A reinterpretação do clássico quase não altera a estrutura de sua sinopse, nos levando a acompanhar a chegada da jovem bailarina americana Susie Bannion (Dakota Johnson) na prestigiada academia de dança Markos Tanz Company, em Berlim, logo após uma dançarina chamada Patricia (Chloë Grace Moretz) desaparecer de forma misteriosa. Sob a orientação da renomada Madame Blanc (Tilda Swinton), Susie logo demonstra uma facilidade impressionante com seus movimentos, enquanto faz amizade com a colega de companhia Sara (Mia Goth), que por sua vez despeja sobre a protagonista suas suspeitas tenebrosas e alarmantes de que a academia abriga na verdade uma seita de bruxas.

Em Suspíria – A Dança do Medo é importante que o espectador abandone qualquer esperança de uma narrativa mastigada ou mesmo de fácil digestão. Aqui, o diretor busca trazer uma visão sombria e interpretativa do relacionamento de bruxas, e seus impactos em outras pessoas. Criando inclusive uma relação entre os movimentos das danças das bailarinas e as contorções de pessoas provocadas pelos feitiços das bruxas, algo nunca nem projetado na obra de Argento.

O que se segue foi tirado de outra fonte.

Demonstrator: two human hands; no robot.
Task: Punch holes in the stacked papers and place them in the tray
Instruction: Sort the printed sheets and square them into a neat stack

Onde os diálogos dão lugar aos olhares que antecipam tragédias e acontecimentos misteriosos, todo o clima de suspense e a sensação de que algo está errado se torna crescente, e se externa na macabra trilha musical eximiamente composta por Thom Yorke (vocalista da banda Radiohead), que consegue ser dramática em certos momentos, dar o ritmo da tensão na maioria do tempo, e ainda ser melodicamente agradável em cenas pontuais que remetem alívio.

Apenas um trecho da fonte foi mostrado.